Ada Crogman Franklin

Ada Crogman Franklin was born in Atlanta, Georgia, one of eight children of Dr. and Mrs. William H. Crogman. Her father, one of the distinguished scholars of the African American race, was professor of Latin and Greek at Clark University for 37 years and then became the first African American president of Clark, serving for seven years. Mrs. Franklin, along with her two sisters and five brothers, grew up on the Clark University campus.

Ada Crogman Franklin
Ada Crogman Franklin. Courtesy of the Black Archives of Mid-America.

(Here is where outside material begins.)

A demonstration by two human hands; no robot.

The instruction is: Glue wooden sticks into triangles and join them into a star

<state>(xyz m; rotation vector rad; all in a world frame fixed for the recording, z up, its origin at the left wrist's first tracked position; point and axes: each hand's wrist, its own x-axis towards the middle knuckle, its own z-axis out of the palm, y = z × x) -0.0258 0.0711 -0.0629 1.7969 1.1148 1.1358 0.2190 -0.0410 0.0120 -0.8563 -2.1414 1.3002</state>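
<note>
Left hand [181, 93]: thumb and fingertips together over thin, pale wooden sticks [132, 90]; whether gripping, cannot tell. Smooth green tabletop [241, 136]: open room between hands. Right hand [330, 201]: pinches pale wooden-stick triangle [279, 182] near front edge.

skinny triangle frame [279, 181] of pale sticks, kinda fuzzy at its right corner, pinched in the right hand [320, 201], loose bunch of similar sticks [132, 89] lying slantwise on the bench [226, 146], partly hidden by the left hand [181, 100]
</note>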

Following her graduation from Clark, which is now part of the Atlanta University system, Mrs. Franklin entered Emerson College in Boston where she majored in dramatic art. Upon completing her studies at Emerson, she was employed as a dramatics specialist with the National Playground and Recreation Association of New York. Her job with this association included extensive travel throughout the country to unearth African American talent in drama. She became so interested and enthusiastic over the talented persons she discovered that she decided to write and produce a pageant depicting the history of her race and the contributions that African American people have made to America. Before she began her drama career, Mrs. Franklin taught at the Alabama State College and Tennessee State University.

Mrs. Franklin became nationally known for her production, "Milestones of a Race," which was presented in cities throughout the country. She traveled the length and breadth of the land, developing local casts and training local talent for the leading roles in the pageant. It was while she was engaged in this work that she met Mr. Franklin, a native of Texas, who finally made Kansas City his home after living in Omaha and Denver for a number of years. Ada Crogman and Chester Franklin were married in 1925 in Atlanta, and Mrs. Franklin came to Kansas City as a bride. After her marriage she began to devote her talent and her interest to the Kansas City community in general and to The Call in particular.

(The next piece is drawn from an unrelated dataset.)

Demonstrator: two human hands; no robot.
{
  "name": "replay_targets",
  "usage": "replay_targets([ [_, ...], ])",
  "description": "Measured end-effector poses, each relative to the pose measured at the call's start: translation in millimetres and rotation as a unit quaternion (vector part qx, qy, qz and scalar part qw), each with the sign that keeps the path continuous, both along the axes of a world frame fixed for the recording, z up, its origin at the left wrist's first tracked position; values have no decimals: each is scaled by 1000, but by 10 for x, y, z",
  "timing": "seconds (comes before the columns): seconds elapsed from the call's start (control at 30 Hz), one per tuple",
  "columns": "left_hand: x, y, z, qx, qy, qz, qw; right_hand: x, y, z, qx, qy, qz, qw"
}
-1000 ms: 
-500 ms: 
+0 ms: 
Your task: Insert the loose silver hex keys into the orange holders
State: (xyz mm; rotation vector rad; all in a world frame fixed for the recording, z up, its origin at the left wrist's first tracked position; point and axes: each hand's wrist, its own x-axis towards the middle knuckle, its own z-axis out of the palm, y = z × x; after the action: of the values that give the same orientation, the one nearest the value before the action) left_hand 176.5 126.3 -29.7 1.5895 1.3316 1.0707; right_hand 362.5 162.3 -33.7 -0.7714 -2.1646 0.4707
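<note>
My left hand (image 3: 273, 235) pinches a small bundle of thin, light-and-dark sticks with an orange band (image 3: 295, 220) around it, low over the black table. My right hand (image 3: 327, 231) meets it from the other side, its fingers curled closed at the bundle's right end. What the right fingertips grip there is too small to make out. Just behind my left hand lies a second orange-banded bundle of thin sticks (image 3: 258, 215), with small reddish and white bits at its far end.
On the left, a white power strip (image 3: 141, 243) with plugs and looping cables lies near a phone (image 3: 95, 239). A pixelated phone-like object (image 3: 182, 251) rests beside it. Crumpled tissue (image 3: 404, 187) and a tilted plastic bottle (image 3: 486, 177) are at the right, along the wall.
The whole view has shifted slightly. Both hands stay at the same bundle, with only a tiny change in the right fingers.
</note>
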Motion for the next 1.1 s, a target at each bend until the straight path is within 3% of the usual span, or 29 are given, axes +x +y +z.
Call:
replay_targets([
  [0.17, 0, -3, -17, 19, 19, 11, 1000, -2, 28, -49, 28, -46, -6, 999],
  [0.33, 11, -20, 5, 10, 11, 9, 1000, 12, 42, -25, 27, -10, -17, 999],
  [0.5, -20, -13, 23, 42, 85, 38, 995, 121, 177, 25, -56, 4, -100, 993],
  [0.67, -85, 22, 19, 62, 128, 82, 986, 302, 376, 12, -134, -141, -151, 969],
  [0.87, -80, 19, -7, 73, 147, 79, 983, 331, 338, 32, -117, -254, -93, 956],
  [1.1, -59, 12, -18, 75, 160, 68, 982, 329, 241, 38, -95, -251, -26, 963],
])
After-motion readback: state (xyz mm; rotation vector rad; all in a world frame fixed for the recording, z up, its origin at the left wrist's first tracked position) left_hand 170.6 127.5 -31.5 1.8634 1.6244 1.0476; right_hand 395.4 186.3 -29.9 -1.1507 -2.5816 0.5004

After the death of Mr. Franklin in 1955, Mrs. Franklin inspired the staff to continue the tradition of her husband whose policy was to operate a clean, family newspaper. From its inception 64 years ago, The Call's news policy has been constructive, and Mrs. Franklin played a role in maintaining that posture.

In 1969, Mrs. Franklin was presented the Curators' Award in Journalism by the Department of Journalism at Lincoln University in Jefferson City. In June of 1973, she was awarded the NNPA Distinguished Publishers award at the annual convention of the National Association of Newspaper Publishers in Houston, Texas.

In 1982, Mrs. Franklin contributed her father's collection of books and paintings to Clark University.